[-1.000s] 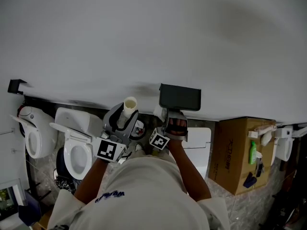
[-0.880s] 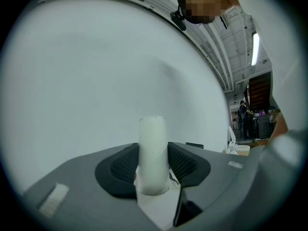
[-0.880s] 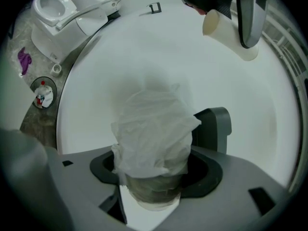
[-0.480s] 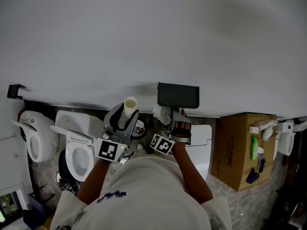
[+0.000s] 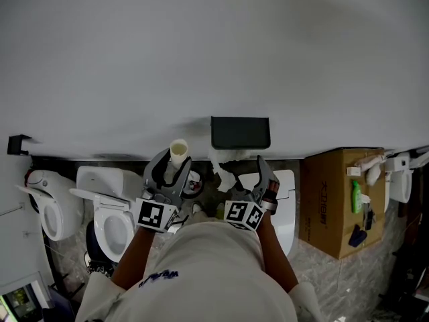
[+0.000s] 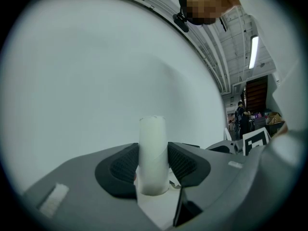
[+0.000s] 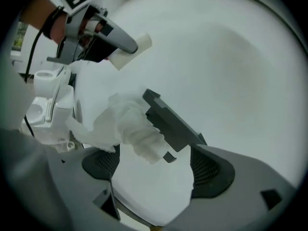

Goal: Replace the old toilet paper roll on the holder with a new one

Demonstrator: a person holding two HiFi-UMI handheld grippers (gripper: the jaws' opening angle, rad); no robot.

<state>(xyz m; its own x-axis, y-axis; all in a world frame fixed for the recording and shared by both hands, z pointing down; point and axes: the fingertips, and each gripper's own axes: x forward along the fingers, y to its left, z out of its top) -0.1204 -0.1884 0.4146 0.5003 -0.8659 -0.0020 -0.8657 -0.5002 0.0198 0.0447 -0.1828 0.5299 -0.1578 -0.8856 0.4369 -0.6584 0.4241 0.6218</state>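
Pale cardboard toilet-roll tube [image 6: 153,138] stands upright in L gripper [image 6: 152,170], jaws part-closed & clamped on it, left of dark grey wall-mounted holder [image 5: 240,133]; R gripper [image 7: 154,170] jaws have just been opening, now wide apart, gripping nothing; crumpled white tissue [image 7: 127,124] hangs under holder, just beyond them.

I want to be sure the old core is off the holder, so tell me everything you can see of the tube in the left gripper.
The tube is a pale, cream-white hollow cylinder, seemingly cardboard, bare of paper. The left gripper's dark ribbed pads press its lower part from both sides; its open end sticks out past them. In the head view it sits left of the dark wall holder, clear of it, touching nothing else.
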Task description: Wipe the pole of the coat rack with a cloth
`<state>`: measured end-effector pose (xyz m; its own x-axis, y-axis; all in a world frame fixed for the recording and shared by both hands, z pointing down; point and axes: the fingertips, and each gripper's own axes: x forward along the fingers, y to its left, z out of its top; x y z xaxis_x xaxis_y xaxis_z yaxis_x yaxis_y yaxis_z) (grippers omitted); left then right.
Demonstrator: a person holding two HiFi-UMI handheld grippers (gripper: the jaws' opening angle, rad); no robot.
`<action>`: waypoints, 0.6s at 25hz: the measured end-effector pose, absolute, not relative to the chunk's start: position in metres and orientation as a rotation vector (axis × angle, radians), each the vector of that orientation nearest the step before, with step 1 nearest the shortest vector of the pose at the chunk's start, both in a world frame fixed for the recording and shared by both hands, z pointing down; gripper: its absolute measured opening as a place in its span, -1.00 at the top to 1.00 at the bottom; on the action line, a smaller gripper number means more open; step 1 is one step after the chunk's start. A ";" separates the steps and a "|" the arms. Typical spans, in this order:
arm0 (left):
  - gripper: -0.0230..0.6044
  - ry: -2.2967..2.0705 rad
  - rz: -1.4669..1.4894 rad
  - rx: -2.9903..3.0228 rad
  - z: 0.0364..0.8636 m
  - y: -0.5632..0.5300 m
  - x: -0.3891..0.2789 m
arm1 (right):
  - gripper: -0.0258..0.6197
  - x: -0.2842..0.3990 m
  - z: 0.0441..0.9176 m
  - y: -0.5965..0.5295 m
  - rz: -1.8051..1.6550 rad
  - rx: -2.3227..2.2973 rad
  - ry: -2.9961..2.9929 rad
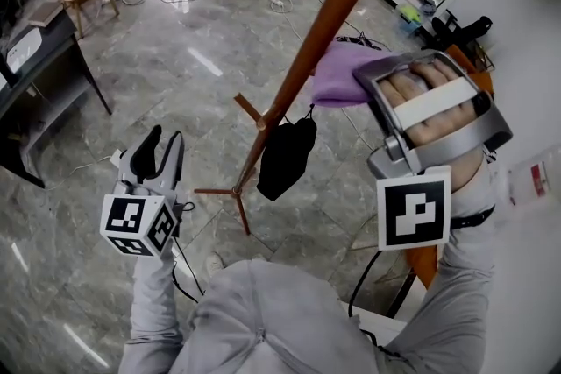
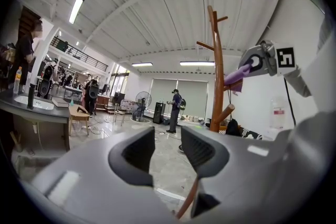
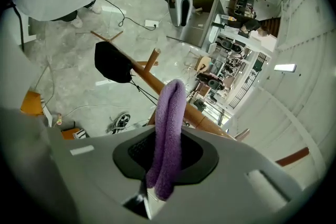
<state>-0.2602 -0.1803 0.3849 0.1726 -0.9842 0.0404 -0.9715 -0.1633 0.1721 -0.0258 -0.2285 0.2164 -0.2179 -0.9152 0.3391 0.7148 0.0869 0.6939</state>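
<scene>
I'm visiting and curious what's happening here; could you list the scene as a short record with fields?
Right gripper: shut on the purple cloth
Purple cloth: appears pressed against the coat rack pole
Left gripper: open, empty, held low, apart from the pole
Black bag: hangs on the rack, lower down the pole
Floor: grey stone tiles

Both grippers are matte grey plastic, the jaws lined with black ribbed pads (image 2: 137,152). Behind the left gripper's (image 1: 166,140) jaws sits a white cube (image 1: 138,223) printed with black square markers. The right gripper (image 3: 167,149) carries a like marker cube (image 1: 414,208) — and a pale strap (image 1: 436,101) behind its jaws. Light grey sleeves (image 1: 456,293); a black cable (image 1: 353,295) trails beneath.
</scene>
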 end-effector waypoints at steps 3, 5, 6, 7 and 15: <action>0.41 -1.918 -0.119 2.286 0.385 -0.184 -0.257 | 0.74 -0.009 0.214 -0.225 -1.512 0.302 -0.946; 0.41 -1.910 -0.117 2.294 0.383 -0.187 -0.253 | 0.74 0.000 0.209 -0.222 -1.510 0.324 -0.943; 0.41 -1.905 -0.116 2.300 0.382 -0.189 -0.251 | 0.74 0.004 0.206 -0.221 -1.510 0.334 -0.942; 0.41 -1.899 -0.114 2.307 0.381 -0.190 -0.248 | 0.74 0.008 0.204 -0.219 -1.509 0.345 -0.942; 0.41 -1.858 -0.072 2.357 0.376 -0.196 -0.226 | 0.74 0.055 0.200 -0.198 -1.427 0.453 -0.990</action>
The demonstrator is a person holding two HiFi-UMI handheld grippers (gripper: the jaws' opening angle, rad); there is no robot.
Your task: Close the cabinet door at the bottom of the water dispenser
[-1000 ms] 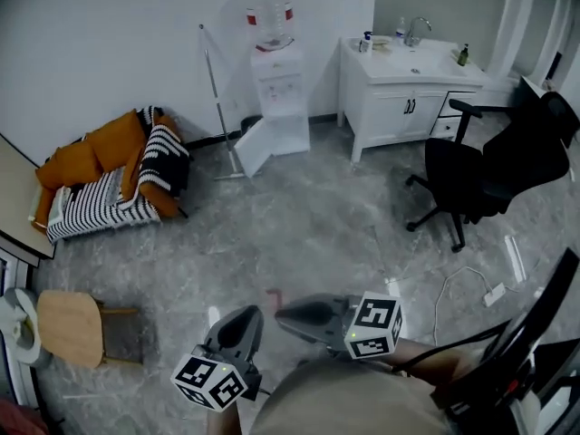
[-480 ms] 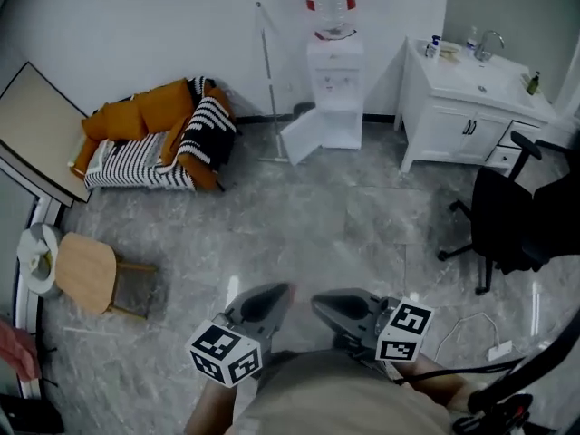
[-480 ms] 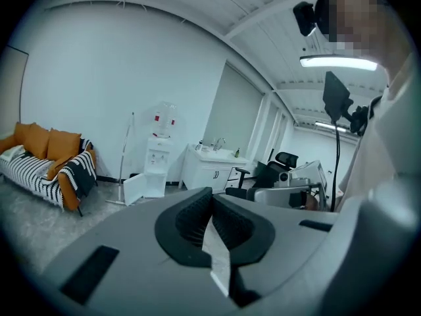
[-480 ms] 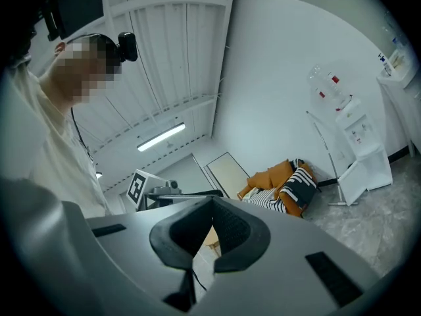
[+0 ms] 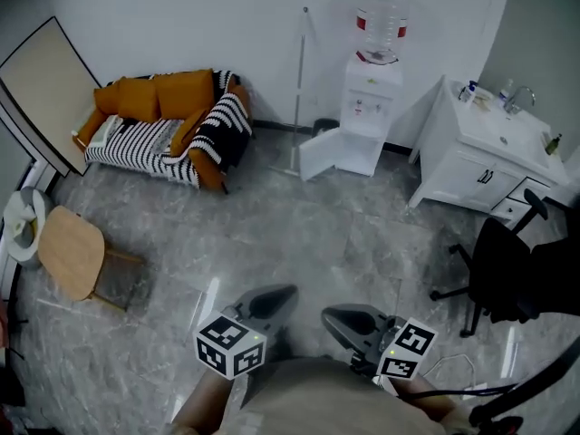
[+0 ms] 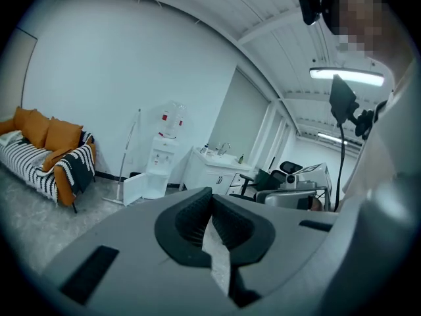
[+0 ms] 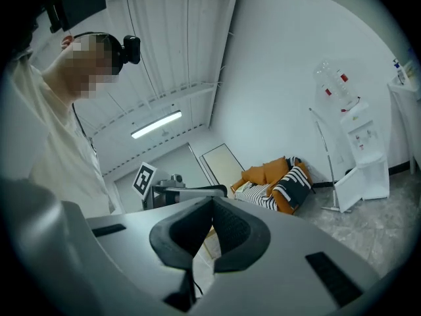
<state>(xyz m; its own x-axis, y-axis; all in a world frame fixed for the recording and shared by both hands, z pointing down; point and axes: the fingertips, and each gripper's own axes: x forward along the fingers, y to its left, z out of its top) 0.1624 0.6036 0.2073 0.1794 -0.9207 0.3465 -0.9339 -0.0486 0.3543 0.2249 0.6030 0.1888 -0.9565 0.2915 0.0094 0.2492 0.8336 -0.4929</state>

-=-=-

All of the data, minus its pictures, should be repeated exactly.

[-1.000s] 
[-0.880s] 
[-0.880s] 
[-0.480s] 
[+0.000s] 
[+0.000s] 
[+0.000s] 

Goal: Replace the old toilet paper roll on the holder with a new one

Demonstrator: a person holding two HiFi-UMI handheld grippers (gripper: the jaws' opening angle, rad); no robot.

<state>(xyz m; its own x-axis, y-axis; all in a world frame fixed for the recording and shared by both hands, z pointing down; point and axes: the fingertips, and each gripper's own axes: x forward along the fingers, y to its left, z out of its top) -0.1204 -0.1884 0.4146 0.5003 -0.8659 -0.0020 -0.8657 -0.5002 0.0198 0.0447 -0.1828 0.5299 -0.1578 -0.8856 0.4369 -0.6584 0.4241 0.6218</state>
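Pale cardboard toilet-roll tube [image 6: 153,138] stands upright in L gripper [image 6: 152,170], jaws part-closed & clamped on it, left of dark grey wall-mounted holder [image 5: 240,133]; R gripper [image 7: 154,170] jaws have just been opening, now wide apart, gripping nothing; crumpled white tissue [image 7: 127,124] hangs under holder, just beyond them.

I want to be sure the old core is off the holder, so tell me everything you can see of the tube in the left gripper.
The tube is a pale, cream-white hollow cylinder, seemingly cardboard, bare of paper. The left gripper's dark ribbed pads press its lower part from both sides; its open end sticks out past them. In the head view it sits left of the dark wall holder, clear of it, touching nothing else.
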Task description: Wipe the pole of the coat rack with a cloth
`<state>`: measured end-effector pose (xyz m; its own x-axis, y-axis; all in a world frame fixed for the recording and shared by both hands, z pointing down; point and axes: the fingertips, and each gripper's own axes: x forward along the fingers, y to its left, z out of its top; x y z xaxis_x xaxis_y xaxis_z yaxis_x yaxis_y yaxis_z) (grippers omitted); left then right.
Demonstrator: a person holding two HiFi-UMI handheld grippers (gripper: the jaws' opening angle, rad); no robot.
`<action>`: waypoints, 0.6s at 25hz: the measured end-effector pose, absolute, not relative to the chunk's start: position in metres and orientation as a rotation vector (axis × angle, radians), each the vector of that orientation nearest the step before, with step 1 nearest the shortest vector of the pose at the chunk's start, both in a world frame fixed for the recording and shared by both hands, z pointing down; gripper: its absolute measured opening as a place in its span, -1.00 at the top to 1.00 at the bottom; on the action line, a smaller gripper number means more open; step 1 is one step after the chunk's start. A ";" separates the steps and a "|" the arms. Typical spans, in this order:
arm0 (left):
  - gripper: -0.0230..0.6044
  - ry: -2.2967..2.0705 rad
  - rz: -1.4669..1.4894 rad
  - rx: -2.9903..3.0228 rad
  - z: 0.0364..0.8636 m
  - y: -0.5632..0.5300 m
  - x: -0.3891..0.2789 m
arm1 (right):
  - gripper: -0.0258..0.6197
  - x: -0.2842..0.3990 m
  - z: 0.0441..0.9176 m
  - y: -0.5965..0.5295 m
  - rz: -1.8051..1.6550 rad
  - rx: -2.3227..2.2973 rad
  - ry: -2.9961..2.9929 rad
<state>-0.2602 -0.1803 0.3849 0.1726 -0.9842 0.0404 -0.9715 -0.1633 0.1721 -0.0258 -0.2285 0.2164 -0.2179 -0.9152 0.3391 0.7148 0.0869 0.6939</state>
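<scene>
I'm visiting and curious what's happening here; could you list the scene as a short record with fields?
Right gripper: shut on the purple cloth
Purple cloth: appears pressed against the coat rack pole
Left gripper: open, empty, held low, apart from the pole
Black bag: hangs on the rack, lower down the pole
Floor: grey stone tiles

Both grippers are matte grey plastic, the jaws lined with black ribbed pads (image 2: 137,152). Behind the left gripper's (image 1: 166,140) jaws sits a white cube (image 1: 138,223) printed with black square markers. The right gripper (image 3: 167,149) carries a like marker cube (image 1: 414,208) — and a pale strap (image 1: 436,101) behind its jaws. Light grey sleeves (image 1: 456,293); a black cable (image 1: 353,295) trails beneath.
</scene>
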 end-effector waypoints at steps 3, 5, 6, 7 and 15: <action>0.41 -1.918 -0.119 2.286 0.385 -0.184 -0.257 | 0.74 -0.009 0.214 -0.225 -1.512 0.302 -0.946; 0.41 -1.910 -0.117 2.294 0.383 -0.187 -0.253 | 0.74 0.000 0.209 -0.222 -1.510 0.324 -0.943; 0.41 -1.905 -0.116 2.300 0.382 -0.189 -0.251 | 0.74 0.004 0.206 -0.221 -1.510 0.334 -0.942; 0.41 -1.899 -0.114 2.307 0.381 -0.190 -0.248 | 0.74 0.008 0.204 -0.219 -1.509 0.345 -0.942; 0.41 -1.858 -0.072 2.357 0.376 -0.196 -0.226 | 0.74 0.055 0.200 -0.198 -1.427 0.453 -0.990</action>
The demonstrator is a person holding two HiFi-UMI handheld grippers (gripper: the jaws' opening angle, rad); there is no robot.
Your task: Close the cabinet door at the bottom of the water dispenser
[-1000 ms] 
[-480 ms] 
[-480 ms] 
[-480 ms] 
[+0 ms] 
[+0 ms] 
[+0 ms] 
<state>(xyz m; its own x-axis, y-axis; all in a world frame fixed for the recording and shared by both hands, z pointing down; point and axes: the fingertips, and each gripper's own axes: x forward along the fingers, y to its left, z out of its top) 0.1624 0.6036 0.2073 0.1794 -0.9207 0.3465 -0.9339 -0.0486 0.3543 0.2249 0.6030 0.1888 -0.9565 0.2915 0.0094 0.2492 0.8336 -0.4929</state>

This exercise is now fully answered.